Quand on est les rencontre le 22 mai dernier, au lendemain de la grande première de Coward de Lukas Dhont, présenté à Cannes en Compétition, Emmanuel Macchia et Valentin Campagne sont encore émus de l'accueil qui leur a été réservé. Ils ne se doutent pas que, quelques heures plus tard, ils gagneront ensemble le Prix d'interprétation masculine de cette 79e édition.
À l'écran, ils jouent deux soldats de la Première Guerre mondiale secrètement liés par une passion amoureuse. Sur un champ de bataille ravagé par l'horreur, ils trouvent un espace de liberté qui leur permet d'être eux-mêmes. Avec Coward - Lâche en français -, le réalisateur belge signe son œuvre la plus ambitieuse et déjoue les codes du film de guerre, imposant de nouvelles figures héroïques masculines modernes et sensibles.

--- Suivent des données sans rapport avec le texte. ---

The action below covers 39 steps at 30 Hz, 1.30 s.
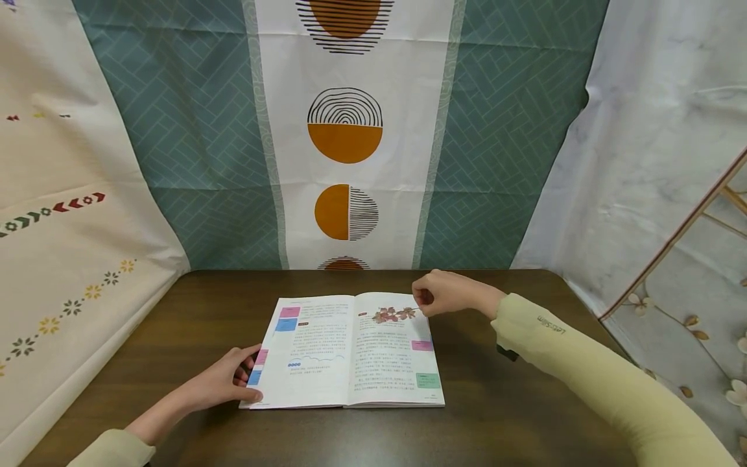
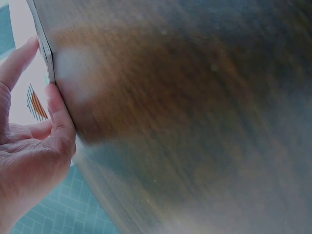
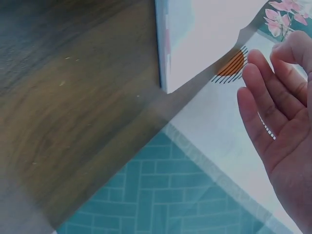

Au cours de notre interview avec les deux acteurs, on comprend très vite qu'ils ne sont pas si différents de leurs personnages. Valentin Campagne, 22 ans, est l'élément explosif du duo, tandis qu'Emmanuel Macchia, 20 ans, est un jeune homme réservé et observateur.
Diaphana
Valentin Campagne, l'électron libre
"Au début, on ne s'aimait pas trop, se remémore Valentin Campagne. Dès le premier casting, il y a eu une grosse friction. Mais quand on joue un couple, c'est bien de se connaître, alors on a passé beaucoup de temps ensemble. Les choses se sont faites naturellement."
Ce jeune acteur français, déjà apparu dans La Venue de l'avenir de Cédric Klapisch et Dossier 137 de Dominik Moll, incarne Francis, un soldat doué pour l'art de la transformation et chargé de remonter le moral des troupes avec ses revues et ses pièces de théâtre. "J'ai suivi un entraînement très intense. J'avais 42 jours de préparation et quelques jours de service militaire comme à l'époque pour apprendre comment fonctionnait un soldat. En plus des cours de chant et de danse."
Thomas Desroches
Emmanuel Macchia, la force tranquille
De son côté, Emmanuel Macchia joue Pierre, le soldat fasciné par la liberté de Francis. Originaire de Belgique, il a été repéré dans l'enceinte de son lycée agricole grâce à un casting sauvage. Avec Coward, il signe son tout premier rôle au cinéma.
"Pour moi, c'était encore plus stressant parce que je ne savais pas jouer et je n'avais pas accès à certaines émotions, admet-il. Par exemple, pleurer, je n'y arrivais pas. Je ne me sentais pas légitime, je ne comprenais pas pourquoi quelqu'un comme moi avait été pris pour un premier rôle. Mais plus le tournage avançait, plus je me sentais à l'aise dans la peau de Pierre et je changeais. Je m'ouvrais aux autres et à moi-même."
La sensibilité des soldats
C'est en trouvant une photo de soldats de la Première Guerre qui avaient rassemblé des caisses de minutions pour faire un podium et transformé des sacs en jupes que Lukas Dhont commence à écrire Coward. Il s'intéresse à un visage peu exploré des combattants de guerre.
"À l'école, on ne nous montre que la violence et la dureté de ces hommes, souligne Valentin Campagne. Mais il y avait énormément de tendresse entre ces soldats qui se déguisaient en femmes pour faire rire les autres. Sur le tournage, c'était pareil. Nous étions tous soudés."
Emmanuel Macchia veut poursuivre son parcours dans le cinéma et entend incarner des rôles qui ont du sens : "J'ai envie de jouer dans des films qui portent des messages, avec des personnages forts." Quant à Valentin Campagne, il travaille déjà sur d'autres projets. Dans l'un d'entre eux, il incarnera un rôle bien différent de Coward, "un mec qui rêve de devenir rappeur."
Propos recueillis par Thomas Desroches, à Cannes, le 22 mai 2026.